Almost 70 Northeastern students spent their weekend participating in the Social Impact-athon, a competition between teams developing plans to best effect change by donating to nonprofit organizations. Teams were challenged to distribute a hypothetical $50,000 between three or more Boston nonprofits centered around environmental justice. The winning team was awarded a real $50,000 to execute their plan.
The Northeastern Social Impact Lab, which teaches students how to make effective decisions when working with nonprofit organizations, put on the event. Drawing inspiration from the increasingly popular hackathon concept, in which teams gather for a few days to solve a software problem, the Social Impact Lab, or SIL, created the Social Impact-athon to teach students how to generate social change.
The Social Impact Lab was challenged by its founding partner, the Germeshausen Foundation, to create this new model of nonprofit education to teach students about nonprofit organizations while also making an immediate impact on local communities, said SIL Director Rebecca Riccio. She said she hopes it can be recreated at other universities and repeated at Northeastern.
“I think it’s good to be a more well-rounded person, and I appreciate understanding the community we’re from,” said Elisa Figueras, a fourth-year environmental science major. “Boston is one of the most gentrified cities in the U.S., and as college students we’re contributing to that. I feel really inspired today to go back out into the community and do more community work.”

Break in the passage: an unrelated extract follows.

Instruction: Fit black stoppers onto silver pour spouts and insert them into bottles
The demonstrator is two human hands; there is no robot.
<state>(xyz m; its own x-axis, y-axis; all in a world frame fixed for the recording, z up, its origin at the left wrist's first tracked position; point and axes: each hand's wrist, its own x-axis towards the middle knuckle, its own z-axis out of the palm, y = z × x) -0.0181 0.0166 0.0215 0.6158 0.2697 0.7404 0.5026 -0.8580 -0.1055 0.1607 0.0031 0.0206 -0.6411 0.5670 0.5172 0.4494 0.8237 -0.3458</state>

Activities began on Friday evening in which competitors, including undergraduate and graduate students from a range of majors, began their “crash course” on environmental justice and nonprofit organizations. The event was open to all Northeastern students, as Riccio hoped to make these skills available to anyone who wanted to participate.
The event drew from the teachings of Northeastern Students4Giving, a human services program that uses “experiential philanthropy” to educate students on the role of nonprofit organizations through academic courses and grants. Riccio wanted to design an expeditive platform for students not involved in human services to learn about nonprofits.
Students were divided into teams of six or seven participants specifically created by organizers to be as interdisciplinary and diverse in expertise as possible. After finishing their lessons and hearing from field experts, the teams broke up on Saturday afternoon to begin working on their proposals.
Coaches with expertise in various relevant fields were at the teams’ disposal, as well as profiles of the 11 nonprofit organizations to which they could donate.
“The foundations that are funding this could have easily done it on their own, but instead they’re using this model of students getting engaged with thinking about how to catalyze social change through helping these organizations,” said Christopher Bosso, professor of public policy and politics and a coach at the event. “I think it’s a tremendous, important model that helps this generation of students really think ahead about how they’re going to have an impact.”
Teams turned in their proposals Sunday morning. A panel of judges reviewed the plans and determined which would have the greatest impact by looking at the budget and rationale behind each decision. The winner was Team Roxbury, comprised of Bethany Basile, Nick Boyd, August Granath, Becca Lafair, Sarabrent McCoy and Lydia Zhou.
The winning team donated $15,000 each to the organizations Alternatives for Community and Environment, Chinese Progressive Association and GreenRoots, Inc., and $5,000 to City Life/Vida Urbana. Each team was able to make some sort of contribution, as $1,000 was granted to each to donate to the organization of its choice. The organizations that didn’t receive money from any of these outlets were also awarded money from the Learning By Giving Foundation.
“I think the money will go so far, and it will mobilize the chosen organizations in such a wonderful way,” said third-year Becca Powell. “In terms of Northeastern, it will make us consider our practices with more mindfulness and intentionality, making sure our actions have purpose but also making sure we’re being careful in the things we do and the way we consume. I think the dialogue starts here and it will continue to spread outward.”